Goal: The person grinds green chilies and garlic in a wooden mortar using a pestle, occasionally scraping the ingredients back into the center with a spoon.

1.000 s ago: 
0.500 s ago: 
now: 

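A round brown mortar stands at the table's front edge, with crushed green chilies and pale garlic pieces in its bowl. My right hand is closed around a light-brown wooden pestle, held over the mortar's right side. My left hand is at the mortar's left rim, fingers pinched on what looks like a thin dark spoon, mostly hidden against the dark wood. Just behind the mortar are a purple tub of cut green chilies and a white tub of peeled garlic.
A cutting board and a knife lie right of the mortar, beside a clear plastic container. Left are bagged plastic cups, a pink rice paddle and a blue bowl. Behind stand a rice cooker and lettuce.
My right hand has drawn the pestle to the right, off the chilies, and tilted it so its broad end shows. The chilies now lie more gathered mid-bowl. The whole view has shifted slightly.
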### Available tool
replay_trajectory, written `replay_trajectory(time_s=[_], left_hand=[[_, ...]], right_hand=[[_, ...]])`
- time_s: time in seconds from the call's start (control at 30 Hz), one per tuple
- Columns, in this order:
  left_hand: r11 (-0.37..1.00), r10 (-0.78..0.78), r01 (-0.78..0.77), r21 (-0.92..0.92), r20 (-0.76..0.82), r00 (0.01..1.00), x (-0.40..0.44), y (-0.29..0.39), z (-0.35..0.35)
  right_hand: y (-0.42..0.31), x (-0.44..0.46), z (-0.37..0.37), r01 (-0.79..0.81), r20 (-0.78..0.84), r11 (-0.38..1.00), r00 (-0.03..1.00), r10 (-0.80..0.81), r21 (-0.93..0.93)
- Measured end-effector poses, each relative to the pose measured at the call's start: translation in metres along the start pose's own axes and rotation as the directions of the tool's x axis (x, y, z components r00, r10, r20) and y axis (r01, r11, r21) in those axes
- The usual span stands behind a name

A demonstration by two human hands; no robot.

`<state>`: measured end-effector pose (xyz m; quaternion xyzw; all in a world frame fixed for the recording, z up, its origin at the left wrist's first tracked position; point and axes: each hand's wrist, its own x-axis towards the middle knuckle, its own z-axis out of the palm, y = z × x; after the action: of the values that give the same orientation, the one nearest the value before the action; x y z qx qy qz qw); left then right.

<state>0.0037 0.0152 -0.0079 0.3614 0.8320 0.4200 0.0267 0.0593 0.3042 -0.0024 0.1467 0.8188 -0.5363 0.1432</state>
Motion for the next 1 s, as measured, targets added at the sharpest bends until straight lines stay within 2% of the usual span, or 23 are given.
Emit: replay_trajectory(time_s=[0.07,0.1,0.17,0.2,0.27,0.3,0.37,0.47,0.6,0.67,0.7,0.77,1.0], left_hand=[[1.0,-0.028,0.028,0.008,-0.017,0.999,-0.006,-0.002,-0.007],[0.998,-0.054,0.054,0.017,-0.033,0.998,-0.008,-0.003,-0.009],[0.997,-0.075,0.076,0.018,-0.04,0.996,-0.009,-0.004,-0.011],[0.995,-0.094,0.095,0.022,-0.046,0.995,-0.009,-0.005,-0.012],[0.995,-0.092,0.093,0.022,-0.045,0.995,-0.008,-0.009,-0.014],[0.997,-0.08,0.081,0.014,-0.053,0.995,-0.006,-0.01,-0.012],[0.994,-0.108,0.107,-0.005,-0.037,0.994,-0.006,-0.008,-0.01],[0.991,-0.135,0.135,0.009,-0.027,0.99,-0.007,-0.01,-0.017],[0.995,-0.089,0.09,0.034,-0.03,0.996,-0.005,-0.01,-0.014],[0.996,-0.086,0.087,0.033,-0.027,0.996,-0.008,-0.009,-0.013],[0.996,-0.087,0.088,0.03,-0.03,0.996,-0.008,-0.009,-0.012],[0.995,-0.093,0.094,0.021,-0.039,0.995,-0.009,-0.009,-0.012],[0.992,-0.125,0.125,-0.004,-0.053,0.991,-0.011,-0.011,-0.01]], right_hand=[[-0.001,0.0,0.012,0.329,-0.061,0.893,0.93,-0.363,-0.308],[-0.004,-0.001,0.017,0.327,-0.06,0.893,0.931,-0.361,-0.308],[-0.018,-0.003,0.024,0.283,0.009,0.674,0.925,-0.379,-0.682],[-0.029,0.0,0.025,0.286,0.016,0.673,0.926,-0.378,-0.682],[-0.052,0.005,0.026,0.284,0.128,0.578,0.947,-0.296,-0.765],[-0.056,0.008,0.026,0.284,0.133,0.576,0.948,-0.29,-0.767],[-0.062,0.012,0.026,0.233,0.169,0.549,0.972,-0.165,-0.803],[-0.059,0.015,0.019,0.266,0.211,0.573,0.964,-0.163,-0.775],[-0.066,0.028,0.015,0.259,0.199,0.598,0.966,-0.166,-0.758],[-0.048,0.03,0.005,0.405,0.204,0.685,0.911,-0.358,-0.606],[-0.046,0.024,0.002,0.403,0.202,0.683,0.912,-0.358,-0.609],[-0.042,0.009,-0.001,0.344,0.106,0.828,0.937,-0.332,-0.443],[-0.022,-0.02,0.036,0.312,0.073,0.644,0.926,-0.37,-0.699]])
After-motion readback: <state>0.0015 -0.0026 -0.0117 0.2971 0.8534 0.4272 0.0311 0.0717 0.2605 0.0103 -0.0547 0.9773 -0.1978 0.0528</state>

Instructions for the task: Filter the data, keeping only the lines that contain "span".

Written reply:
- The usual span stands behind a name
Motion for the next 1 s, as measured, targets added at the sharpest bends until straight lines stay within 2% of the usual span, or 23 are given.

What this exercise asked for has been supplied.